Kirkegaard K, Buc H, Spassky A, Wang J C
Proc Natl Acad Sci U S A. 1983 May;80(9):2544-8. doi: 10.1073/pnas.80.9.2544.
A method based on the differential rate of cytosine methylation in single- and double-stranded nucleic acids by dimethyl sulfate [Peattie, D.A. & Gilbert, W. (1980) Proc. Natl. Acad. Sci. USA 77, 4679-4682] has been developed for probing unpaired cytosines in DNA and DNA-protein complexes at the sequence level. Application of the method to the complexes between Escherichia coli RNA polymerase (EC 2.7.7.6) and three related promoters, lac UV5, trp, and a hybrid promoter tac resulting from the fusion of the two, reveals distinct differences in the way RNA polymerase unpairs DNA in these promoters. No single-stranded region is detectable in the complex with the trp promoter. For the lac UV5 promoter, the cytosines at positions -6, -4, -2, and -1 are in an unpaired region. The same cytosines in the tac promoter, which is homologous in sequence to lac UV5 in this region, are also found to be single stranded. For the pair of promoters lac UV5 and tac, the cytosine methylation reaction has also been used to demonstrate the steep temperature dependence of opening of base pairs by RNA polymerase. One striking feature is that the midpoint of this transition for the tac promoter is 3 degrees C lower than the corresponding value for lac UV5, even though the sequence of the unpaired region in the two promoters is identical.

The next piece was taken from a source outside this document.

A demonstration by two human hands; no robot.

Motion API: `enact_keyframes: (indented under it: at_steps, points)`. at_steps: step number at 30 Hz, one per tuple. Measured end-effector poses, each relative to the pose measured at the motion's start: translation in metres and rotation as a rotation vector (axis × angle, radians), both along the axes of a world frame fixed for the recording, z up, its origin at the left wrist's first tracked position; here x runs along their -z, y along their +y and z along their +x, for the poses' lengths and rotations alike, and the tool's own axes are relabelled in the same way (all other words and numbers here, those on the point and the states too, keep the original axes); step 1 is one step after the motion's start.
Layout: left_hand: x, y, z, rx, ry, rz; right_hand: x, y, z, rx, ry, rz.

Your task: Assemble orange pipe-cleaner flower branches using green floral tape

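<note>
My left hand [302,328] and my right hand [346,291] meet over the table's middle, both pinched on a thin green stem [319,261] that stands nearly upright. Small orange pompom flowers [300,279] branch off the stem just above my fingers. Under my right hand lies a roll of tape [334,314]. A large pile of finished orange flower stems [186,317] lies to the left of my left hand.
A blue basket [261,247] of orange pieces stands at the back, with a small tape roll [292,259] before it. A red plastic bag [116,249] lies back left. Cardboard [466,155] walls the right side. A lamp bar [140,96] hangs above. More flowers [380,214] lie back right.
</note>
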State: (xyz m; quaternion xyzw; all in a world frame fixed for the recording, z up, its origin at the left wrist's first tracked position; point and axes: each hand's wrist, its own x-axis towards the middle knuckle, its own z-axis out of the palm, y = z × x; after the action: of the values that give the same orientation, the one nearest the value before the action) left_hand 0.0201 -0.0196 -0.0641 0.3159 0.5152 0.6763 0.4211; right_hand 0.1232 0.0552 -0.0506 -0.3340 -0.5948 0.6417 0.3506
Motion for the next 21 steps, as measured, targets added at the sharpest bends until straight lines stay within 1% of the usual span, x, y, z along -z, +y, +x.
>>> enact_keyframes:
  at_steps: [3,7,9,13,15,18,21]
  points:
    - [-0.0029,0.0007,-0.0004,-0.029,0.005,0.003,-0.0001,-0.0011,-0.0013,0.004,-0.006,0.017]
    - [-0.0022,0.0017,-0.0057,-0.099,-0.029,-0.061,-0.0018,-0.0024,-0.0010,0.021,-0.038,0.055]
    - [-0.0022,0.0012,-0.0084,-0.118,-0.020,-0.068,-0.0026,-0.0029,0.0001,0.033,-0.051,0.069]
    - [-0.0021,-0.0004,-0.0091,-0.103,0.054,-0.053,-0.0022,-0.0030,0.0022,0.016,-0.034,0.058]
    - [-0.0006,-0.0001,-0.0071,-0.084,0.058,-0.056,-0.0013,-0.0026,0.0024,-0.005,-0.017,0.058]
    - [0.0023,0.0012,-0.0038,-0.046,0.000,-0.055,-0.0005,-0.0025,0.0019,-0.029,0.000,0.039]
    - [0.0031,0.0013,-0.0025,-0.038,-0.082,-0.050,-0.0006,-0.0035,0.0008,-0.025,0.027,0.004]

已开发出一种基于硫酸二甲酯对单链和双链核酸中胞嘧啶甲基化差异速率的方法[佩蒂,D.A. & 吉尔伯特,W.(1980年)《美国国家科学院院刊》77卷,4679 - 4682页],用于在序列水平探测DNA及DNA - 蛋白质复合物中未配对的胞嘧啶。将该方法应用于大肠杆菌RNA聚合酶(EC 2.7.7.6)与三个相关启动子(lac UV5、trp以及由二者融合产生的杂合启动子tac)之间的复合物,结果显示RNA聚合酶在这些启动子中解开DNA的方式存在明显差异。在与trp启动子形成的复合物中未检测到单链区域。对于lac UV5启动子,-6、-4、-2和-1位的胞嘧啶处于未配对区域。在该区域序列与lac UV5同源的tac启动子中,相同位置的胞嘧啶也被发现是单链的。对于lac UV5和tac这对启动子,胞嘧啶甲基化反应还被用于证明RNA聚合酶解开碱基对的过程对温度具有强烈依赖性。一个显著特征是,尽管两个启动子中未配对区域的序列相同,但tac启动子这种转变的中点温度比lac UV5的相应值低3摄氏度。